Wrong questions (focusing on the narrow case of unique, overspecialized application-specific data structures), not only forgivable wrong answers (that hashtable from the Hare compiler, after all, could be close to good enough for its specific usage).

Personally, I think abstract data types based on some kind of macros or templates would be a valuable feature for Hare, even if their use in the standard library is limited, because someone will want to write reusable libraries.

Even within the confines of an application, there is a practical need to deal with different uses of a data structure in the same way and make changes in one place (e.g. "the generic hashtable in our ORM" ) rather than in possibly numerous quasi-duplicates (e.g. 250 different struct to struct hashtables representing database query results in a large business application).

C++ templates, a good example of what could be realistically offered by Hare, allow to upgrade a definition from "do X with one type" to "do X with any suitable type", which is a useful abstraction even without reuse (what's actually expected or not of the type parameters becomes explicit), a technique to write general libraries "for free" (e.g. you can put whatever you want in our hashtable), a technique to define general language foundations (e.g. you can have smart pointers to anything).

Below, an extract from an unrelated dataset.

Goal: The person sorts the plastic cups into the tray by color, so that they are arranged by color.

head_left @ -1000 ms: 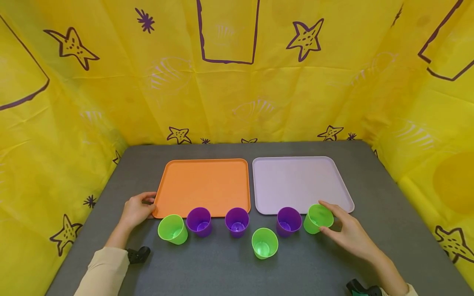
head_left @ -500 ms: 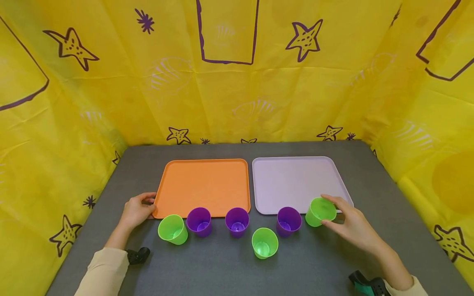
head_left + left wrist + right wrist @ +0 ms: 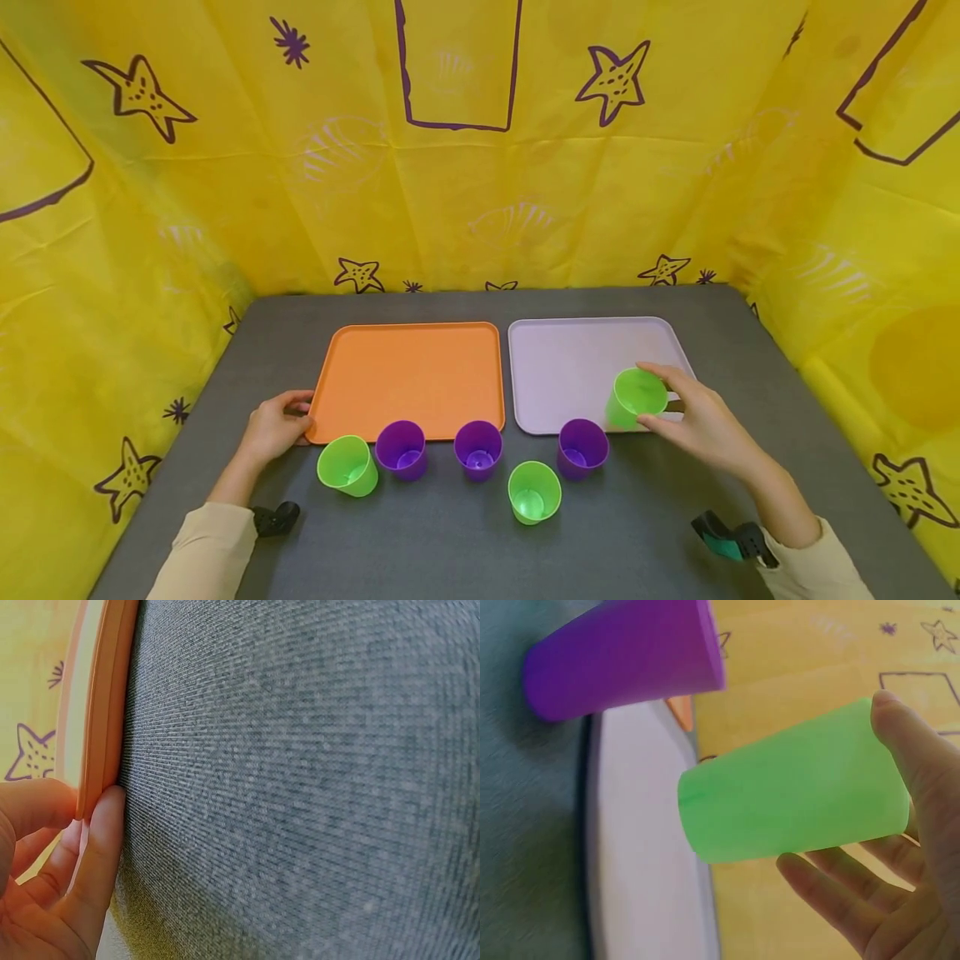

People will bash anything new that might spoil their favorite language's success.

So far, not many languages measured up to C. Hare just might, with it's right amount of simplicity and C's footguns gone.

So it's small surprise to see The Rust's Evangelist Strike Force in action on these threads about Hare.

Unfortunately, the only footguns I see talked about in C are memory safety. Well, tbh I do see then occasional discussion of undefined behavior also. I think these are the main areas people are getting bothered over with Hare too.

A huge potion of the criticism at this point towards Hare has been summed into three points: no ‘generics’, no memory safety, and small stdlib combined with no package management.

But, I can imagine that if Hare had generics using template metaprogramming then people would complain about how language design has shown that templates are not good enough, so it needs to be not just a way to have compile time type specialization of data structure, but enable ad hoc polymorphism as well and of course that needs traits or typeclasses.

Further, if Hare used testing and fuzzing and modeling, then claimed to be within the bounds of some error percentage ‘safe’ from leaks, use-after and double free, out of memory conditions; the counter claim would be that you can not be safe, for ANY usage of the word unless you have ownership and borrow checking.

And finally, without a centralized, language committee backed and certified web based way to store and access libraries Hare will never be able to make usable and fit for purpose software, so a package manager is a must have to be worth even considering.

All that said, I don’t think it is exclusively users/promoters of Rust that are complaining/disparaging Hare’s very existence. But it certainly seems like many, many people seem to be convinced that their use case/product goals/preferences are the only considerations for any individual of group making engineering decisions.

You summed it up so well.

And those are the very same reasons Hare should remain a simple language.

You can never please the crowd, but you can please yourself and a couple of your friends.